Words by Lauren Ziegler - Published on September 16, 2014

Words by Bob Thornton

Reggae is usually associated with chilling out, hangin’ low, ‘sharing the love’ – right? I didn’t think it was generally associated with moshing and crowdsurfing. But Sticky Fingers turned up at the Hi-Fi in Brisbane last week to blow this common way of thinking out of the water.

Those who showed up early got to enjoy that hang-picked opening acts of Benjalu and Lyall Maloney, each of which showed impressive, hidden talents. Benjalu got the crowd foot-tapping with his chilled-out folk jams, while Lyall had them in awe, covering a huge variety of genres and styles (including beatboxing!) in his action-packed set.

By the time the clock had ticked over to 10:30pm, it was pretty obvious that it was about to get rowdy, with hundreds of impatient punters pushing back and forth.
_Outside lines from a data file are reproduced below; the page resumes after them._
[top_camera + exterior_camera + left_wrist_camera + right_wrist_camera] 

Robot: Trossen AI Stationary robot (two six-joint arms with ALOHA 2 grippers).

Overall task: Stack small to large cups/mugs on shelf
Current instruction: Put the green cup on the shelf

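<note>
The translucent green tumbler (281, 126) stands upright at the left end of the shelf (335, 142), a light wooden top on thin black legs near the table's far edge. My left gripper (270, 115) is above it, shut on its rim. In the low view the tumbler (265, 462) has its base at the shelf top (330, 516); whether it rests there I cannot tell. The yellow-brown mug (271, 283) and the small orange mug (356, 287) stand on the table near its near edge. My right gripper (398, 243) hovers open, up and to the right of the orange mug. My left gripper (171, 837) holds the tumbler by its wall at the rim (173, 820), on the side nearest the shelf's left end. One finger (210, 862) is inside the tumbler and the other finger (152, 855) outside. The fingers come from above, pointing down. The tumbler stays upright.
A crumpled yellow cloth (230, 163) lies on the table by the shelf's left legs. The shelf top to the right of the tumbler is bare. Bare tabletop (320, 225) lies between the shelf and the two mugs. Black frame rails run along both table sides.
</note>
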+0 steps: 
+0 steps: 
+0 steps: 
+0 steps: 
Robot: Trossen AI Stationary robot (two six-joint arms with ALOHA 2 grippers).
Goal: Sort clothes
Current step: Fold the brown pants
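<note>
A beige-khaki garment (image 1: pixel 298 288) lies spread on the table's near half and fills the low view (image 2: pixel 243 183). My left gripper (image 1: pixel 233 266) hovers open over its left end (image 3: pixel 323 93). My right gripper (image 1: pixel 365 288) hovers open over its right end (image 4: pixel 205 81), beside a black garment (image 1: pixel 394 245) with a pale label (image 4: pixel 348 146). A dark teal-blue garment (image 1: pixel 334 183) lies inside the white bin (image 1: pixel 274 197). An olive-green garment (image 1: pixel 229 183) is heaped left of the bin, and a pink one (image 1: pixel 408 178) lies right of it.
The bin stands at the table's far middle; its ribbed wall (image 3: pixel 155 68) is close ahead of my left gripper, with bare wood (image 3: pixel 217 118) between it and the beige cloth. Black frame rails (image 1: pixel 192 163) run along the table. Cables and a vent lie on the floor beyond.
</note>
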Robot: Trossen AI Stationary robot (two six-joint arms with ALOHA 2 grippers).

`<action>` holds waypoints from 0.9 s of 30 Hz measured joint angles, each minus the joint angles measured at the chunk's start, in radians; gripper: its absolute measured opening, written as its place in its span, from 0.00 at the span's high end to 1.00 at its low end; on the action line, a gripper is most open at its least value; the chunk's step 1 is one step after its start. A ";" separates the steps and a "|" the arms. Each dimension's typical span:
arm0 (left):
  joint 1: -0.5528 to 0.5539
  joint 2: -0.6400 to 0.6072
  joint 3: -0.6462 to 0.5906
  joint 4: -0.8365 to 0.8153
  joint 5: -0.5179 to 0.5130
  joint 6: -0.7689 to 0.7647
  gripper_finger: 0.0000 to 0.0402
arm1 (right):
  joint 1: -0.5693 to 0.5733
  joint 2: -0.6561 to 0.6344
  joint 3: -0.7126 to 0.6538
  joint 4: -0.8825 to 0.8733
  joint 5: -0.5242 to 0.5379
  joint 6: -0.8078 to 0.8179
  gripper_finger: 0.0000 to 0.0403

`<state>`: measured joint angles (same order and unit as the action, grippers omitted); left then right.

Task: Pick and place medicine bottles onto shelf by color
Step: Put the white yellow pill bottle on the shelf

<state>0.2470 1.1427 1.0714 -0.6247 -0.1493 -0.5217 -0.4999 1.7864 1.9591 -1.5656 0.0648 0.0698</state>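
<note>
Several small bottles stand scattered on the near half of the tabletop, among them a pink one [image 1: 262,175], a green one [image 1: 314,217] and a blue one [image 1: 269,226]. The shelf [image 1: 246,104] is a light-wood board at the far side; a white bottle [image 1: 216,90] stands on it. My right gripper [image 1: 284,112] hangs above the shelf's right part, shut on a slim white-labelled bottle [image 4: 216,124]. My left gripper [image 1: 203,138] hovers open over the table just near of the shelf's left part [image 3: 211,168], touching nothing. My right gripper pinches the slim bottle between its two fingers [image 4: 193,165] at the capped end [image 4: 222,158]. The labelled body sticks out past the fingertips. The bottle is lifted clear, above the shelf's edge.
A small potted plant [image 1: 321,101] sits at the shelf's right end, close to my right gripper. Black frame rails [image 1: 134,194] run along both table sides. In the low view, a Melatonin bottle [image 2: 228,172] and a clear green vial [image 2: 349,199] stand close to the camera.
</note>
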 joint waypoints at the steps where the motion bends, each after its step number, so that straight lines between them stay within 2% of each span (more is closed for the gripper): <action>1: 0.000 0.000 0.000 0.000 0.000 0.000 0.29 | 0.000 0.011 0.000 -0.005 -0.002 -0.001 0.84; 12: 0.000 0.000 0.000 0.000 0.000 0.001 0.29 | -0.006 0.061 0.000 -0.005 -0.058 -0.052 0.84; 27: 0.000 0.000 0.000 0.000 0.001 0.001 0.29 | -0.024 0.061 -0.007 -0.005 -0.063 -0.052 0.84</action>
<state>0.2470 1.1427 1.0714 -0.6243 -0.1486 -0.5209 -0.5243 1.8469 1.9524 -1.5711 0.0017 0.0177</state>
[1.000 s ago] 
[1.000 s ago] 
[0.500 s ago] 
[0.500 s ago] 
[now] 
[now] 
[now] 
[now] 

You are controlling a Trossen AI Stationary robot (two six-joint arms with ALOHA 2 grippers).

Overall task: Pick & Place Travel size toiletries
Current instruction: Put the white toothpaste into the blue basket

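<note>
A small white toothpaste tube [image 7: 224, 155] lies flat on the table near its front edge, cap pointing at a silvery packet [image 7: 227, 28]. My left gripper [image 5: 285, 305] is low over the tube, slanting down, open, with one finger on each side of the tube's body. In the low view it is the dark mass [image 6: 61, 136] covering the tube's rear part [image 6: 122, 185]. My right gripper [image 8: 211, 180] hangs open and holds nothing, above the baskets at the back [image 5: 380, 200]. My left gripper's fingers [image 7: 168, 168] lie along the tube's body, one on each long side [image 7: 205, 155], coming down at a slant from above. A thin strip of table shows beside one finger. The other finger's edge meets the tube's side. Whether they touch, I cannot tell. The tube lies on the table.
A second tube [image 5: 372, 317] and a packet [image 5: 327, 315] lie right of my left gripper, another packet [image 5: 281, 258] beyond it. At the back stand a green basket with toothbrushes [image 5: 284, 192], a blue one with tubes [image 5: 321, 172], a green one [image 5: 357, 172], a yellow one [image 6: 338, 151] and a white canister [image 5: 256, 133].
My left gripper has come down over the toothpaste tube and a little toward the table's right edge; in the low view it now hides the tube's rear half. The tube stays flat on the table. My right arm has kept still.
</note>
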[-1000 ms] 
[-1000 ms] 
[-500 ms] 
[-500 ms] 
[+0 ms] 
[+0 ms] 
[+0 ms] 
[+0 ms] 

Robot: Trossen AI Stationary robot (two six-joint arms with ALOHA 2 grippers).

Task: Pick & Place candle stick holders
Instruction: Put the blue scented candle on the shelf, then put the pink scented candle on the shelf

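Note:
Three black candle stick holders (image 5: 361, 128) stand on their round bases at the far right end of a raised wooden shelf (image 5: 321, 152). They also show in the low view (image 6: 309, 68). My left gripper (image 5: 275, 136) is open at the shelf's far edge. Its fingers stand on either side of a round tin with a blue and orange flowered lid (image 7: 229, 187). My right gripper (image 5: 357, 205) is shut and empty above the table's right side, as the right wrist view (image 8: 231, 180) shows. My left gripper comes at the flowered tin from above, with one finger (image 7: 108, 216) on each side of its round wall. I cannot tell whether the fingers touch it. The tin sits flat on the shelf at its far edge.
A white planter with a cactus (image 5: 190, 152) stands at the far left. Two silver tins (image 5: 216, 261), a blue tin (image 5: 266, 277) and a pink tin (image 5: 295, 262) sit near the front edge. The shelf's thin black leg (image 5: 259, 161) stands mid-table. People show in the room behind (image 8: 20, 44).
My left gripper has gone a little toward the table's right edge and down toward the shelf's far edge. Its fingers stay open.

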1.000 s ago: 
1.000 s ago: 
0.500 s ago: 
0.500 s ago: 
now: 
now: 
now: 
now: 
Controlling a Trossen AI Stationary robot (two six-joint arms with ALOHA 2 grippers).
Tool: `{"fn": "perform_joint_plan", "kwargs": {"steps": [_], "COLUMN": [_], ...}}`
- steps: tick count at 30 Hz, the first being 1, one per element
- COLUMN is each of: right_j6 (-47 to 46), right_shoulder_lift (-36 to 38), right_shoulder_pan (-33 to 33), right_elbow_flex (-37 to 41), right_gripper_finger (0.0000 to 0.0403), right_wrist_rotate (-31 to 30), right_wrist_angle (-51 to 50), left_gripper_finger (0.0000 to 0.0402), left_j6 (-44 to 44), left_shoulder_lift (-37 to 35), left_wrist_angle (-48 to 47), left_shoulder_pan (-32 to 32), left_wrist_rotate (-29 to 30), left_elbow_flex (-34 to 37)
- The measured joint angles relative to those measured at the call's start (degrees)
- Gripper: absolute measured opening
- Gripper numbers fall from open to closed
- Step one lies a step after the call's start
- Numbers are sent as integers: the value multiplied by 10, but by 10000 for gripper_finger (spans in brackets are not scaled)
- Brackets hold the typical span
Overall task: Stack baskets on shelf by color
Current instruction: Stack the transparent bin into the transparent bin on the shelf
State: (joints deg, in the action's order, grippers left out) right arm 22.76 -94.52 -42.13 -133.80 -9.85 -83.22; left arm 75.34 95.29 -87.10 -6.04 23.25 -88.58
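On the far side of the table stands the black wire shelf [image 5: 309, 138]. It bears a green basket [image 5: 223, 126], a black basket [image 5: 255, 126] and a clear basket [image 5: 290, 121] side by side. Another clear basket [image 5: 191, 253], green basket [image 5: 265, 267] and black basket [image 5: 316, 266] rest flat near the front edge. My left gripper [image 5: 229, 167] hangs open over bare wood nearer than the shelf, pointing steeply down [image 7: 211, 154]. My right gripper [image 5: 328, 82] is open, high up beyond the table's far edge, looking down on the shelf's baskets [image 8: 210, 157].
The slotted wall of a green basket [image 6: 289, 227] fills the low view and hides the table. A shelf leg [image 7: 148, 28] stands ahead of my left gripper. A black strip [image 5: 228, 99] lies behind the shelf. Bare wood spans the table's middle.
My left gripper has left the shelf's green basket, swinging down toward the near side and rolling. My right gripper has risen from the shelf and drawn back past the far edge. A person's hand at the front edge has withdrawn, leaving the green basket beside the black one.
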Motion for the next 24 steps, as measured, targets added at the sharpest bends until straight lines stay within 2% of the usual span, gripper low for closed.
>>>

There were several ‘Sticky! Sticky! Sticky!’ chants, but all resulted in no more than false starts. Finally, after fruitless attempts from the loyal fans, the Sydney boys were roused by the restless punters.

As if to apologise for their apparent delay, they opened their set with their new album’s title track, the powerful and woozy Land Of Pleasure. From there, even the most sober and clean-cut individuals were lost in the myriad howls, face-melting guitar melodies, moshing punters and constant showering of (what I hope was) beer. It was a relentless, powerful and exciting hour and a quarter for every person there. A highlight for me was Caress Your Soul, played with a super slow intro to build suspense, before dropping into the familiar melody – releasing a seriously rowdy monster of a song.

The set seemed to fly by all too quickly, and the omission of two of my favourite Sticky songs, Bootleg Rascal and Clouds and Cream was a minor disappointment at the conclusion of the set. However, the doldrums were quickly alleviated when the energetic five-piece were once again roused on stage for an electrifying encore rendition of Australia Street. Even the more casual StiFi fans got on board with this one, and it seemed as though the entire venue had gone wild. The final jam, How To Fly, was a tribute to all the loyal fans who had been there from the band’s humble beginnings – and again, drew in huge cheers, whoops and chants from every corner of the room.

All in all, it looked like everyone who attended the show left with satisfaction, having received their Sticky fix. Conversations were abound, of happy punters excitedly discussing when the boys would next be in town. Personally, I can’t wait for that – a StiFi show is the kind that leaves you wanting so much more.